- **Work order**
Return each line of the entries that holds the string "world".

Stored data:
━━━
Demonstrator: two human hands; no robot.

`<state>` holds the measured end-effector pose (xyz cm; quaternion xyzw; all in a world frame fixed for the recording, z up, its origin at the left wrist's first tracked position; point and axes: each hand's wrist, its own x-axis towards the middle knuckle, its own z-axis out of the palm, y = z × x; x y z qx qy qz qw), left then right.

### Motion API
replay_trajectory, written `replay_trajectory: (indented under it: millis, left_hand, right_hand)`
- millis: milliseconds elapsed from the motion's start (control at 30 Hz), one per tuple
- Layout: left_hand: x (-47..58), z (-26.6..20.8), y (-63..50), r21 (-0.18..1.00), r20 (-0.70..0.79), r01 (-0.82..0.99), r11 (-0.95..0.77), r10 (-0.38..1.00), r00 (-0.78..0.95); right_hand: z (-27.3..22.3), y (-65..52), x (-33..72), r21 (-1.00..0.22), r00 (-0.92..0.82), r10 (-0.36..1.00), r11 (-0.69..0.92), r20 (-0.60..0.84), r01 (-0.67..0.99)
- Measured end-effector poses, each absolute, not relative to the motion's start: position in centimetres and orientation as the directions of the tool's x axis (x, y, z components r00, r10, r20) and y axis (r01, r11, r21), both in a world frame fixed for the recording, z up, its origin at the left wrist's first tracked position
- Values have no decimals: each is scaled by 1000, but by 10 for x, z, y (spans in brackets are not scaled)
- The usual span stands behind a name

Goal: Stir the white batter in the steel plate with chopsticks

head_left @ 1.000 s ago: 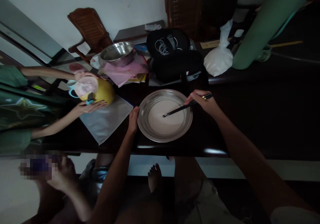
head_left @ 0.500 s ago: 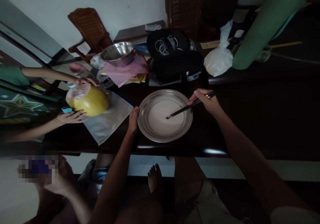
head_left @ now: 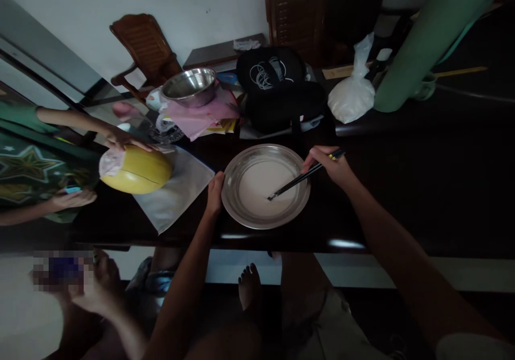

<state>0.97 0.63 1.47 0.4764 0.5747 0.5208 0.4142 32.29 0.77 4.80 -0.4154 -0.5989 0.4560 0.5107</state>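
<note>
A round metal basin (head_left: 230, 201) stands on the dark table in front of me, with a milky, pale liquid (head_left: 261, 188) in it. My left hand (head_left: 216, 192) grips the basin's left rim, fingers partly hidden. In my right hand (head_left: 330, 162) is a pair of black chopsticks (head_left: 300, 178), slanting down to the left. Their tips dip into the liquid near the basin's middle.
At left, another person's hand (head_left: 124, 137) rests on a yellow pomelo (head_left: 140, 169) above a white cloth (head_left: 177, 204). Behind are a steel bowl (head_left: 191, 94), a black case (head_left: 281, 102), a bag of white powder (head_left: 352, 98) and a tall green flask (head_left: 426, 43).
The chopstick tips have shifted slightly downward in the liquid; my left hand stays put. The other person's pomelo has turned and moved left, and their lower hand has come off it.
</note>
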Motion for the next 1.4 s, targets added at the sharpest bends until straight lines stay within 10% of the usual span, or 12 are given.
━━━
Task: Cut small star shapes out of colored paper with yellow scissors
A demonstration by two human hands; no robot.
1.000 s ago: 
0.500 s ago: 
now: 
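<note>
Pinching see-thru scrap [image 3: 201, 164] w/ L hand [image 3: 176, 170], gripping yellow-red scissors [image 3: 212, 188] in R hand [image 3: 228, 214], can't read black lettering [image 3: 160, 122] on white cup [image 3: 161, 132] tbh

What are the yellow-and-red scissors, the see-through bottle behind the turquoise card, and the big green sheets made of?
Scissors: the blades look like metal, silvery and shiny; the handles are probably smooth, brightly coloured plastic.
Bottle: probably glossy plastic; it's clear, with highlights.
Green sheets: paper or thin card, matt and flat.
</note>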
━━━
- **Solution to this exercise**
`<state>` holds the measured end-effector pose (xyz cm; quaternion xyzw; all in a world frame fixed for the recording, z up, its origin at the left wrist's first tracked position; point and axes: each hand's wrist, its own x-axis towards the middle knuckle, its own z-axis out of the palm, y = z × x; x y z qx qy qz qw), left then right.
- Measured end-effector poses, each absolute, not relative to the motion's start: position in centimetres and orientation as the directions of the tool's x axis (x, y, z components r00, r10, r20) and y axis (r01, r11, r21), both in a world frame fixed for the recording, z up, its origin at the left wrist's first tracked position

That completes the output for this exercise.